Celestini: il gruppo cresce bene

    Celestini: il gruppo cresce bene

    Considerazioni di fine ritiro con il tecnico bianconero Fabio Celestini. “Il bilancio è più che positivo, abbiamo potuto integrare tutti i nuovi giocatori in modo più incisivo di quanto avremmo potuto fare a Lugano perché qui abbiamo passato tantissimo tempo insieme. Chiaramente per i nuovi innesti, che non sono pochi, il fatto di poter condividere tutta la giornata con i compagni e con lo staff velocizza l’integrazione. Inoltre abbiamo potuto operare in buone condizioni, svolgendo lavori importanti e mettendo a posto parecchie cose. La squadra sta lavorando bene  con il giusto spirito; per me la cosa più importante in un ritiro è creare l’amalgama giusto, parlare e far condividere gli obiettivi, di come si vuole funzionare, di come mi piace che la squadra scenda in campo a livello di mentalità. Tutto questo si può fare con un gruppo che si sente partecipe, è per questo che le giornate ad Asiago sono state importanti, perché avevo un gruppo più ridotto, composto da coloro che dovranno lottare per il Lugano nel corso dell’impegnativa stagione alle porte.”

    -Su cosa lavorerete nei sette giorni che precederanno l’esordio in campionato, domenica 21 agosto a Zurigo?

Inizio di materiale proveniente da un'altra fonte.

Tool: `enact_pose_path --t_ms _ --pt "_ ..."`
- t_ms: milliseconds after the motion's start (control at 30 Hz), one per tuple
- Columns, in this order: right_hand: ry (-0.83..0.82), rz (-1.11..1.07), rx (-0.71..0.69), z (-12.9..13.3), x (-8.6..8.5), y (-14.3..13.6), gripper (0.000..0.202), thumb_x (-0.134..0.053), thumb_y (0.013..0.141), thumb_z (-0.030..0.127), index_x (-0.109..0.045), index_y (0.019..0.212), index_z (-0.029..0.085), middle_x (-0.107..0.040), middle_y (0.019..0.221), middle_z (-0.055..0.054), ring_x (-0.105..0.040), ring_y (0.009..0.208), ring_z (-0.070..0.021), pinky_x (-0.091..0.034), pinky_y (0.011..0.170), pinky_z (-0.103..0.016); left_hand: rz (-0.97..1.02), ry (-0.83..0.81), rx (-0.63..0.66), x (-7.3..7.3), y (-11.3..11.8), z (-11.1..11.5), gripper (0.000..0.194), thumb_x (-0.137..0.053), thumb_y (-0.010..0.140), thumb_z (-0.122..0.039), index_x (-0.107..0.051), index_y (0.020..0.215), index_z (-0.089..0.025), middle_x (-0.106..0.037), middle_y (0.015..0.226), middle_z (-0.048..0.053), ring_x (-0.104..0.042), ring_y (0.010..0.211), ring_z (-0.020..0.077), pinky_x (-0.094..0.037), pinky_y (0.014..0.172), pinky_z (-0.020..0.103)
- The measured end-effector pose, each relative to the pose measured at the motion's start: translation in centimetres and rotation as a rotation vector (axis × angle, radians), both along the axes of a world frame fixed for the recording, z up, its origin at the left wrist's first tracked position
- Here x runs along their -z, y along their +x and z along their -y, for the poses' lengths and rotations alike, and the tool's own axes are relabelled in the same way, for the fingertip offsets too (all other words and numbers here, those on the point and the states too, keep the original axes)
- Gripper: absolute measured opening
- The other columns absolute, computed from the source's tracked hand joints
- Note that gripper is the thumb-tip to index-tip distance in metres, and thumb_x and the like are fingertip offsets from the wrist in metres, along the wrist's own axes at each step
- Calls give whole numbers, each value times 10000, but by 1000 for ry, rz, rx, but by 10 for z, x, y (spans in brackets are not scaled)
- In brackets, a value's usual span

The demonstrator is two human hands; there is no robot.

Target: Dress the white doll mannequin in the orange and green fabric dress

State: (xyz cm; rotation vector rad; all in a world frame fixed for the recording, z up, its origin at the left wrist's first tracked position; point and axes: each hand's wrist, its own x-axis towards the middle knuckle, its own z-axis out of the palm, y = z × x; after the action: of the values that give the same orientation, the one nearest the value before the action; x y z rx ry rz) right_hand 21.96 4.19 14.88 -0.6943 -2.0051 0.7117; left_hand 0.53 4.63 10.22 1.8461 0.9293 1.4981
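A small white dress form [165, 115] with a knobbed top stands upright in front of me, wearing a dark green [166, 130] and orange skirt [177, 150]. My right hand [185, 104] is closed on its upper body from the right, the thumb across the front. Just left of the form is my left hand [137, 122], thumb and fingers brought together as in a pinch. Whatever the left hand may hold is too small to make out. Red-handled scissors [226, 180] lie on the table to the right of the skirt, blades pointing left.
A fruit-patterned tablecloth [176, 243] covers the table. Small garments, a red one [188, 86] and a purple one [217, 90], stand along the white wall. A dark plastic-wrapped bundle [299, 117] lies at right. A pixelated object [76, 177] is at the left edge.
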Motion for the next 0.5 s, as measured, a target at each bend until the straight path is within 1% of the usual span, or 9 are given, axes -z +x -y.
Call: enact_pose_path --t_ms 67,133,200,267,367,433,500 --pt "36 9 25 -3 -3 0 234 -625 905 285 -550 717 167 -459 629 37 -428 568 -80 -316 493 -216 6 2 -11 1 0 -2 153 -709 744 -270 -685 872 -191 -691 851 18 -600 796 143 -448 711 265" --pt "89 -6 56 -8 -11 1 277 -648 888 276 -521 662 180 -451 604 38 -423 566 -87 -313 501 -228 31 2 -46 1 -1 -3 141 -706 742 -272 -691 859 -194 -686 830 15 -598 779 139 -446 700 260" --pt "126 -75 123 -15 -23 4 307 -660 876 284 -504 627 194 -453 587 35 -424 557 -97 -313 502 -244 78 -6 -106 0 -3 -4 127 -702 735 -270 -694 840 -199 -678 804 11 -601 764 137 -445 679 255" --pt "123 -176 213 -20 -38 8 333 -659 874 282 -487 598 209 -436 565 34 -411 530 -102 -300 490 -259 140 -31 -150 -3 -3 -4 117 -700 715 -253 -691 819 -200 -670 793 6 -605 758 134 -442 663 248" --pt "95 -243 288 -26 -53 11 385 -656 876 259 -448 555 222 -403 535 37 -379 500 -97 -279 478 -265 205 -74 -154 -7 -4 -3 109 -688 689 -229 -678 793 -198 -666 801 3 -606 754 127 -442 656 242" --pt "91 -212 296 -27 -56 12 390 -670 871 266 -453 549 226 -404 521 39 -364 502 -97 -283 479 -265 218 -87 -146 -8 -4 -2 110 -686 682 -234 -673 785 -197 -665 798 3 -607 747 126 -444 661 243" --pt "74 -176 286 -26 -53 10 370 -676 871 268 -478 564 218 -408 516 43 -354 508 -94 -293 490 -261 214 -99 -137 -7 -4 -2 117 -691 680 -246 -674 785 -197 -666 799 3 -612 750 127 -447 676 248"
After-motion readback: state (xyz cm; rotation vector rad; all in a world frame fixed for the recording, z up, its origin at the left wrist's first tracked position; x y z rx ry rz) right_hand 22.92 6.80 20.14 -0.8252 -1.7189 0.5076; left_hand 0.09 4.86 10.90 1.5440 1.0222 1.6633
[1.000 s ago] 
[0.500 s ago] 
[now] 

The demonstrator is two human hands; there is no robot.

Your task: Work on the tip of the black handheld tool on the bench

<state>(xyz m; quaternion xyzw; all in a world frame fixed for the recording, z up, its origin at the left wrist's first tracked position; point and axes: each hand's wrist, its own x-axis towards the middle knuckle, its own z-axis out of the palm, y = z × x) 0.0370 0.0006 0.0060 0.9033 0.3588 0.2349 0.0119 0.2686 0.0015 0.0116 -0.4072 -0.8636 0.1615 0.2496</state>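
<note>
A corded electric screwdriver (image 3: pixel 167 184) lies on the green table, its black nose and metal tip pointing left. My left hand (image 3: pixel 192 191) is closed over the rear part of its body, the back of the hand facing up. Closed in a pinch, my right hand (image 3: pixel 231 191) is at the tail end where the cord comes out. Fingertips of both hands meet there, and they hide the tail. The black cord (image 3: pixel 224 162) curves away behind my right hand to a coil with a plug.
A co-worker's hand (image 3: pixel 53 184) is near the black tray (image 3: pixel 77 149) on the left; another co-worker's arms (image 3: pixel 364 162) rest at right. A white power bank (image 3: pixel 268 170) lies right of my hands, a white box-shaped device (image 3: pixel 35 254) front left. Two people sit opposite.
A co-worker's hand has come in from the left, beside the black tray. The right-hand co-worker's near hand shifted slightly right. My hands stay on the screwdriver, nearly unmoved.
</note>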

    “Soprattutto sulla brillantezza. Finora a ogni test agonistico c’è stato un tema dominante, con il Chiasso era il ripiego difensivo e si è fatto più o meno bene, contro il Wil si era già migliorati sotto questo punto di vista. E’ andata ancora meglio contro l’Ingolstadt: a livello difensivo la prestazione è stata chiarissima, non abbiamo mai perso i loro attaccanti e sono contento. Per quanto riguarda la fase offensiva contro il Chiasso ci sono stati parecchie difficoltà, di posizionamento e altre piccole cose che non mi sono piaciute. Siamo intervenuti e le cose sono migliorate contro i tedeschi. L’unico aspetto su cui adesso siamo carenti è la brillantezza mentale. Essere più dinamici per fare in modo che tutte le cose che facciamo bene sui 60, 70 metri di campo possano essere sfruttate e trovare una ricompensa in zona gol. Ho visto ancora passaggi sbagliati e qualche errore tecnico evitabile; è su questo che lavoreremo la prossima settimana quando i carichi saranno meno importanti e potremo concentrarci sui dettagli. Dovremo trovare la giusta cattiveria, l’agonismo e la brillantezza che sono indispensabili in campionato. Inoltre dovremo ripassare quanto abbiamo preparato per l’esordio al Letzigrund. Comunque sono già molto contento: il quadro è chiaro e delineato. Stamane abbiamo guardato assieme un video riepilogativo e difficilmente posso rimproverare qualcosa ai ragazzi. Sulla mancanza di brillantezza ho anche io e lo staff abbiamo colpe perché non lei abbiamo finora messi nelle condizioni ideali per essere brillanti in campo.”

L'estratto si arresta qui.